2018年10月9日火曜日

プルーストは、底なし沼から、金貨がザクザク・・・





 10月6日、夏の名残りの陽ざしが残る3連休の初日、「新訳でプルーストを読破する」第7回「ゲルマントのほうⅢ」に参加してきました。




      今回の講師は、やさしい語り口が印象的だった絵本作家の高楼方子さんでした。
  高楼さんは、
    
「プルーストの本は、底なし沼から金貨がザクザク」

 というような比喩をなさっていたのですが、絵本作家らしい表現だなあと思いました。




 このセミナーでは、恒例になっている参加者同士のディスカッションがあります。
 今回は、大学を卒業したてのようなお若い方がたと、お話しできたのもうれしいことでした。

 「わたしの選ぶ1ページ」では、その中のお一人と偶然にも同じところでした。




 178p
「すべての価値は、画家のまなざしのなかに存在するのだ」
というところです。



 ユリイカという雑誌の「総特集=プルースト」の中に、プルーストの死後に友人の
レイナルド・アーンが書いた追悼文が載っているのですが、その中でアーンは、こんなことを書いています。

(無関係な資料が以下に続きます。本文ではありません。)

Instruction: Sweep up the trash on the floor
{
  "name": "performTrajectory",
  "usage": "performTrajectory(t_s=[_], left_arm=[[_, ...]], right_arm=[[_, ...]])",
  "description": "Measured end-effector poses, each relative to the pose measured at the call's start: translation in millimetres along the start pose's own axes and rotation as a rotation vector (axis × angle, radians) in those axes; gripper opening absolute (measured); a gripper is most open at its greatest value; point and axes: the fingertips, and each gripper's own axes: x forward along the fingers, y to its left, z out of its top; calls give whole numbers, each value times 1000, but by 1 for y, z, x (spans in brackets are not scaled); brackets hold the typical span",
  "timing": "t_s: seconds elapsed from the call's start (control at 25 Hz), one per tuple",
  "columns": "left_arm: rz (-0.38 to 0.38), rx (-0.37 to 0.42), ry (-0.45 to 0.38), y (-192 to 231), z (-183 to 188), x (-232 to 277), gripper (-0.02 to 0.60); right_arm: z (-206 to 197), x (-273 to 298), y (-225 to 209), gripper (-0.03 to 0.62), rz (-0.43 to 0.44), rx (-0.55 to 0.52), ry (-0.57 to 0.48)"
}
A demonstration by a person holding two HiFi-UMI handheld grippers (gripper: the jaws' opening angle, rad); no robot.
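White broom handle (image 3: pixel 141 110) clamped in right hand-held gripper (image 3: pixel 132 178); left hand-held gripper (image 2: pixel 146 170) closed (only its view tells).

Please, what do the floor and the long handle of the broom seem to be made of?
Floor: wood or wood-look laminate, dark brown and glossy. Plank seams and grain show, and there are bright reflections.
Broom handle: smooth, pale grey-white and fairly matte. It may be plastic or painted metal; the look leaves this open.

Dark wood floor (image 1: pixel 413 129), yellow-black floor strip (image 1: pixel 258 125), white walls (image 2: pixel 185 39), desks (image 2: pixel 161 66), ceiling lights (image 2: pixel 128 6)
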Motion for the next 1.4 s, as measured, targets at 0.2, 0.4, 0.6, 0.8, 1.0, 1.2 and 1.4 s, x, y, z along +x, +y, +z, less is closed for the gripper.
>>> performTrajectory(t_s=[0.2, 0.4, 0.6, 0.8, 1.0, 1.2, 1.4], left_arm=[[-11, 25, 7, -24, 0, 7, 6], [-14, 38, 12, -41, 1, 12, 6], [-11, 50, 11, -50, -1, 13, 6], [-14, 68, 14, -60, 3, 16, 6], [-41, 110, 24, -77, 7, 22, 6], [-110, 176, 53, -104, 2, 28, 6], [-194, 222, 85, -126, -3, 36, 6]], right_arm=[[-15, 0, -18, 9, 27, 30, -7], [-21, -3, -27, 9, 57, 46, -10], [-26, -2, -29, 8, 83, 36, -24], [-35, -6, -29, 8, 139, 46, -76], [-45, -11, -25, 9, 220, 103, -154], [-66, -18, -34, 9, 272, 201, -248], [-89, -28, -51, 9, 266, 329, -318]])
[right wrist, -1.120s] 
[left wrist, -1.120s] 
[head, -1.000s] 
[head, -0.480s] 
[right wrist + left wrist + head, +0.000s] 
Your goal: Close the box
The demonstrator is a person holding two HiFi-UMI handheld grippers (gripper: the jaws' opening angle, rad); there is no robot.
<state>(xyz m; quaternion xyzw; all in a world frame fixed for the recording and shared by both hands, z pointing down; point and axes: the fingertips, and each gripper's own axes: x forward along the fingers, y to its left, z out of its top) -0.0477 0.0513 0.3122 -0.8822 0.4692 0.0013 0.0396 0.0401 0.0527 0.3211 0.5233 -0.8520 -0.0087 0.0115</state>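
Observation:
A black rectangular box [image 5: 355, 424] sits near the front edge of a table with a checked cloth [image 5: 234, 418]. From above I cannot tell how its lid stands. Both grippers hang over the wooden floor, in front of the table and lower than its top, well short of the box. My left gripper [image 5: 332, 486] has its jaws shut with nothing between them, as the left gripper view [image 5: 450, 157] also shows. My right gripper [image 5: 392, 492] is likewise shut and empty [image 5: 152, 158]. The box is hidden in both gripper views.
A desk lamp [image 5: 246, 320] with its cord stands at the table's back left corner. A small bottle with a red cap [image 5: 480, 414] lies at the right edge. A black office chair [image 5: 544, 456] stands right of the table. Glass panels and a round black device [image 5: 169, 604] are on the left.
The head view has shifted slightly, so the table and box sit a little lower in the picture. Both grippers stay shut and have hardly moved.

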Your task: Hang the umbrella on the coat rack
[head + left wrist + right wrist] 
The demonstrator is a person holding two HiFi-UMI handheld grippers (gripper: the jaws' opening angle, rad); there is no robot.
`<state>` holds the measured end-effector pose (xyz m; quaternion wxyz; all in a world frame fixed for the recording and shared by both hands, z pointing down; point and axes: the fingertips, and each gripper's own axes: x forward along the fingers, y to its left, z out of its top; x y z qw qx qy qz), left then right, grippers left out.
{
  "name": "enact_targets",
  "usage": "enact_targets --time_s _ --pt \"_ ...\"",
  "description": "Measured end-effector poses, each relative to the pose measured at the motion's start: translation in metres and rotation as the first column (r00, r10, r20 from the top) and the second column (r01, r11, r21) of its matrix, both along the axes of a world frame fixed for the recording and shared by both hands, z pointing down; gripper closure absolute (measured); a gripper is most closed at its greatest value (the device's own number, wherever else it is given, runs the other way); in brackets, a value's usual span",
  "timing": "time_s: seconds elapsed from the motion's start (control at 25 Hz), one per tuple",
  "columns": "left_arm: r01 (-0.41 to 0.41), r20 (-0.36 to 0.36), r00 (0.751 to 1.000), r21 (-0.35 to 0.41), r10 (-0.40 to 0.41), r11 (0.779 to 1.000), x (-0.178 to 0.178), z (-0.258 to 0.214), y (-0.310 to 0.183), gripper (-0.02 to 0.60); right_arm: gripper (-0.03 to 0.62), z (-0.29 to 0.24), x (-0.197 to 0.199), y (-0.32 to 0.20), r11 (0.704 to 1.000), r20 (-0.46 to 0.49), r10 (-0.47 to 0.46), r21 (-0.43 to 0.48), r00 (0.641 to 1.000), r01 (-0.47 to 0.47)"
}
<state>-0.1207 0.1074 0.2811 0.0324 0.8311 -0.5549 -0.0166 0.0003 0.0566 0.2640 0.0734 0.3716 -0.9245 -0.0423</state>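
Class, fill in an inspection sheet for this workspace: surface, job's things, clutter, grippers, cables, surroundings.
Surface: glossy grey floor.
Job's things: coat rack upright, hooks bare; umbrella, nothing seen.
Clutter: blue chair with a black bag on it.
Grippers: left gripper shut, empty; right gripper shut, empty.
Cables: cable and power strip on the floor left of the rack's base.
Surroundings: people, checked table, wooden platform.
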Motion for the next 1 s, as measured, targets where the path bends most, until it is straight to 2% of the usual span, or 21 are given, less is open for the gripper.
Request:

 アーンとプルーストが田舎の女友達の城館に招待されて滞在したとき、彼はプルーストが薔薇の生垣の前で立ち止まり、いつまでも薔薇をじっと見つめていたのを、目撃したそうです。




 その時のプルーストの姿をアーンは、
「自然と芸術と人生と完全に交感する神秘の瞬間を目撃」
したのだと述べ、その後何度もこんな場面に遭遇したと、述懐しています。




 このアーンの言葉は、プルーストの178pの
「すべての価値は、画家のようなまなざしのなかに存在するのだ」

 というところと、共通するものがあるように思いました・・・。




 プルーストは、まさに底なし沼から、金貨がザクザクなのですね~・・・。